Records for the task:
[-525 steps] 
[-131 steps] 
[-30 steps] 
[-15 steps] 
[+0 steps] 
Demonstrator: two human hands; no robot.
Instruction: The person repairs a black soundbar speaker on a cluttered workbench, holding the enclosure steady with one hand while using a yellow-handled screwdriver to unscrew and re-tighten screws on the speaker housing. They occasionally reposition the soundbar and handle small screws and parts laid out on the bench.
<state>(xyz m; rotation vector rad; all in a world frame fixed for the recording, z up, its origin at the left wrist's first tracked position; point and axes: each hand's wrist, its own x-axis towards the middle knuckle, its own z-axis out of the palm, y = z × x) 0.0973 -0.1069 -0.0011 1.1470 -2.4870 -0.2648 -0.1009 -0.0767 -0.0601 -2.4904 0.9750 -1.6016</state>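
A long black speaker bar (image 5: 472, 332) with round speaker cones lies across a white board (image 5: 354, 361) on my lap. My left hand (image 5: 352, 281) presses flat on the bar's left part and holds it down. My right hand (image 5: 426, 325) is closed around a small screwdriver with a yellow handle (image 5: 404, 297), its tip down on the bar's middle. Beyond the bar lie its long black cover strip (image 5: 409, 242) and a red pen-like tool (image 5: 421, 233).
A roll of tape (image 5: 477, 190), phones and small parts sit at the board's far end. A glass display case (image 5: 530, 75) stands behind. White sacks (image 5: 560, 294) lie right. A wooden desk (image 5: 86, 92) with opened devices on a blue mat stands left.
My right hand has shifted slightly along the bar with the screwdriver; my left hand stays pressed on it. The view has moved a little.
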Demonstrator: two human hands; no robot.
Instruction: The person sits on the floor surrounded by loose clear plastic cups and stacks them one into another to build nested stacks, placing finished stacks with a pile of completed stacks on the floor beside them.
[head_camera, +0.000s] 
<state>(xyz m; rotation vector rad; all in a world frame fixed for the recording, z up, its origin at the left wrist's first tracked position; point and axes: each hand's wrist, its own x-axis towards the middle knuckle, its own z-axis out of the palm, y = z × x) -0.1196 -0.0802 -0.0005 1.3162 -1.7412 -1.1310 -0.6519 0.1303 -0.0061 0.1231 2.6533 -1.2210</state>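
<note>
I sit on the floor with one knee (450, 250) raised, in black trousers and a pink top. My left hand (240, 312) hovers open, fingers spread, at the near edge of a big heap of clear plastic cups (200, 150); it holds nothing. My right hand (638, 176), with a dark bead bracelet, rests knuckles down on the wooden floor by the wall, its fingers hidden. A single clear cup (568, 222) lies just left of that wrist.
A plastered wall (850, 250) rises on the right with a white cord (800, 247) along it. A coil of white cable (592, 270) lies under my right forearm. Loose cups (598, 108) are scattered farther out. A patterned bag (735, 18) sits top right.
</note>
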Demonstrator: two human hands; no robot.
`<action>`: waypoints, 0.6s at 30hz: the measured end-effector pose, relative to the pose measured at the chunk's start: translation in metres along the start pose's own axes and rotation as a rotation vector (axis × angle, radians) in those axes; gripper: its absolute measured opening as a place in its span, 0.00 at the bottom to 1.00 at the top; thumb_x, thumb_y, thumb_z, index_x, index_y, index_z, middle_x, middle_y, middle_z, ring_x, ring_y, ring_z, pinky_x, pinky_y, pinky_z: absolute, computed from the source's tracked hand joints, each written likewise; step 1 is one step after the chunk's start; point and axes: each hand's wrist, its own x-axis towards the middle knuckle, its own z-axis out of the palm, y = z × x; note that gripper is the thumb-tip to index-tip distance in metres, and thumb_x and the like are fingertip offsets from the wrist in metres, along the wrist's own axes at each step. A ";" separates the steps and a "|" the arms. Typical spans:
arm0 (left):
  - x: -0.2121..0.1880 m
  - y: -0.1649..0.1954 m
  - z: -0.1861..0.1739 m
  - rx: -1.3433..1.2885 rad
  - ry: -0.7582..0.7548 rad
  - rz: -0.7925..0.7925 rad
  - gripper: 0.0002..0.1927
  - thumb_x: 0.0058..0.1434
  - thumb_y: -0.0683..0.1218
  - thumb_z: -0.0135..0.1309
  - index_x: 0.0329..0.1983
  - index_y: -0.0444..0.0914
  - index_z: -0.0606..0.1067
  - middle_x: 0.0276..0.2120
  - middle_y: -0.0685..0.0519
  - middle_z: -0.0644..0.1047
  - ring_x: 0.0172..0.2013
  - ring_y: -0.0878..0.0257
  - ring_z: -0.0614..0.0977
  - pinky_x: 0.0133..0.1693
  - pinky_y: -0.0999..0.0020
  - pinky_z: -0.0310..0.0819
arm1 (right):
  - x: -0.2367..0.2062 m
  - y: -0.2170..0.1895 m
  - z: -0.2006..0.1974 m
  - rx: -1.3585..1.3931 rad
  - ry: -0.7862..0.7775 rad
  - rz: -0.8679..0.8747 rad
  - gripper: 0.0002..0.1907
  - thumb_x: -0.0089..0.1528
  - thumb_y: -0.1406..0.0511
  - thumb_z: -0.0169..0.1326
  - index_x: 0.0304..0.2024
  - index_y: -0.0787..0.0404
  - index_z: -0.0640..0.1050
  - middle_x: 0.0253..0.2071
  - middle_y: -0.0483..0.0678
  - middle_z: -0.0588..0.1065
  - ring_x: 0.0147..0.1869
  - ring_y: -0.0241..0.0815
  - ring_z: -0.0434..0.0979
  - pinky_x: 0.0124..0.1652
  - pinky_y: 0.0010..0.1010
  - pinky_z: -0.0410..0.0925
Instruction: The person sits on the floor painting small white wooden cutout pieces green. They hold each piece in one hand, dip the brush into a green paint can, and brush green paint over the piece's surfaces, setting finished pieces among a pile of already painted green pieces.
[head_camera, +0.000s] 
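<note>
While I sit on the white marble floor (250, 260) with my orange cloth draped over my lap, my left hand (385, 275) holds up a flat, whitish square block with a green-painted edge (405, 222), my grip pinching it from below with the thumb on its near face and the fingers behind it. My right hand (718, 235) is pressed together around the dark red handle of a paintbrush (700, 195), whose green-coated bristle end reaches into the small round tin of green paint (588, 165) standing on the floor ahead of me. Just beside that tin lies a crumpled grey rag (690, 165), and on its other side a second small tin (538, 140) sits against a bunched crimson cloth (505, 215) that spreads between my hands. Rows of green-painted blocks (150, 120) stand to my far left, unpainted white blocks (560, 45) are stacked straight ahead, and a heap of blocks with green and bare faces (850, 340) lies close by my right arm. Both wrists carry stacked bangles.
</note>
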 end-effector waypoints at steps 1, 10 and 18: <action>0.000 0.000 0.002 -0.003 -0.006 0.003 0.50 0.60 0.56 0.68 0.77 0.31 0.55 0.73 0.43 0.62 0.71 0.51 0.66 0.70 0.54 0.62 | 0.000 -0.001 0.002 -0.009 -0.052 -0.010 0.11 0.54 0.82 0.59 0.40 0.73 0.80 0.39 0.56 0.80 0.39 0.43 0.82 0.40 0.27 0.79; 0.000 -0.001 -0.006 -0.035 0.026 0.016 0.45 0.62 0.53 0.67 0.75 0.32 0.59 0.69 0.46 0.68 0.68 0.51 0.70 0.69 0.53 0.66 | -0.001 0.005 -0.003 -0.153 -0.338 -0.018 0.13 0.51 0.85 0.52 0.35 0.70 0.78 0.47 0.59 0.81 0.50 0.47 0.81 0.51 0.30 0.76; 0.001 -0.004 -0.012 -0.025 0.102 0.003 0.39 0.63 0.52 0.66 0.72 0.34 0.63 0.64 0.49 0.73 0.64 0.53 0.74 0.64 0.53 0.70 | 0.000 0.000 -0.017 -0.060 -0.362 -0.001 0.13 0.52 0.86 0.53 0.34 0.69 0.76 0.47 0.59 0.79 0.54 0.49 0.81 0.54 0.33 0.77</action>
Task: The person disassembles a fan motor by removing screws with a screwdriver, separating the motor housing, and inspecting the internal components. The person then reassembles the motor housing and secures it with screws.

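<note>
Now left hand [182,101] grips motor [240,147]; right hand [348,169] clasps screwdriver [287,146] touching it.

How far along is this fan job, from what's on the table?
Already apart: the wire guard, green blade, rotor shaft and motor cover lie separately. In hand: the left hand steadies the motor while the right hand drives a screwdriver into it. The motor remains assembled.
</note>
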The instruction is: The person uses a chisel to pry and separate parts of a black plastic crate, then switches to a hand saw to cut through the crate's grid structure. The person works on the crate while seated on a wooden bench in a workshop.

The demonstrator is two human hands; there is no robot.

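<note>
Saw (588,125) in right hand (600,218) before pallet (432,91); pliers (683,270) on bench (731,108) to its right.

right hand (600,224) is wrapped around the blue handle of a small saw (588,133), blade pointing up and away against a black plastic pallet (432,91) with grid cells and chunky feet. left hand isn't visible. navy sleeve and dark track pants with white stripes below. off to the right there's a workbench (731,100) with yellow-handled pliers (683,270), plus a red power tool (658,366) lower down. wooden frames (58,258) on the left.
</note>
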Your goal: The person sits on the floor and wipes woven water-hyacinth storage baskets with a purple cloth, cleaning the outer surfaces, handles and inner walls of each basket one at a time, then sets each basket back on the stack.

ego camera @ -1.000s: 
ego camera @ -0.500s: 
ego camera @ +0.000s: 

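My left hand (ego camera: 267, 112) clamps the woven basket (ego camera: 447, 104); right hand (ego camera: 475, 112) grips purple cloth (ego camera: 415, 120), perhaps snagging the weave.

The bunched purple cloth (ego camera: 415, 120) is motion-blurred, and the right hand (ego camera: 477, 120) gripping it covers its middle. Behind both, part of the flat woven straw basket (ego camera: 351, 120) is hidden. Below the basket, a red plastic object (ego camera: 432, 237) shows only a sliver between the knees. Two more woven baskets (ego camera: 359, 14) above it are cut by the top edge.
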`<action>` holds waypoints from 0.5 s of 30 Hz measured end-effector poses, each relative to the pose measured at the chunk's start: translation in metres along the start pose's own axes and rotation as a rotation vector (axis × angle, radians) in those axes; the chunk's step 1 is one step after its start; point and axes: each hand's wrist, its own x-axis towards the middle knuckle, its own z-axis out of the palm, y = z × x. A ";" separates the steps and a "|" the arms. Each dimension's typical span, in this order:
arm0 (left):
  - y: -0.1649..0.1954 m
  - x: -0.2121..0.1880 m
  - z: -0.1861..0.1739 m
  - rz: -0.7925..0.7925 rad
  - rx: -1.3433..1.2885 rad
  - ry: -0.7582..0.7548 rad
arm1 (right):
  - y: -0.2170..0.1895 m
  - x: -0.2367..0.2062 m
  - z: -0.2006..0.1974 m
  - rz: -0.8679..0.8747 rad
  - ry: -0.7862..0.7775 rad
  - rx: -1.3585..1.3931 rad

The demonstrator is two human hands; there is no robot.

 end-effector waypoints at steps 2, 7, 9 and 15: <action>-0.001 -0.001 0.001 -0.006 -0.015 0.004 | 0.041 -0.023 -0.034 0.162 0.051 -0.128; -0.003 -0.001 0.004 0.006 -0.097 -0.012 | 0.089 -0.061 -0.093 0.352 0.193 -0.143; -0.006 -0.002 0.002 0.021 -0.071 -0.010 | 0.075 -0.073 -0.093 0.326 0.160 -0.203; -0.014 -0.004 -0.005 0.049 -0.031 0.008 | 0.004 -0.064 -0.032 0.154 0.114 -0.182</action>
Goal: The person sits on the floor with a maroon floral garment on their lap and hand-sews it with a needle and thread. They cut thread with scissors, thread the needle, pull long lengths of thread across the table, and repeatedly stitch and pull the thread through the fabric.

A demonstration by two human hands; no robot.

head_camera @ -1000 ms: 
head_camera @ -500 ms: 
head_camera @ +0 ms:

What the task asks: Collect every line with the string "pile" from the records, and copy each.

Solution below:
Instruction: The person sits on the floor surrounded by loose clear plastic cups and stacks them one into another to build nested stacks, placing finished stacks with a pile of completed stacks on the floor beside them.
Instruction: The person sits on the floor painting small white wooden cutout pieces green. They hold each piece in one hand, dip the brush into a green paint can, and brush green paint over the piece's surfaces, setting finished pieces among a pile of already painted green pieces.

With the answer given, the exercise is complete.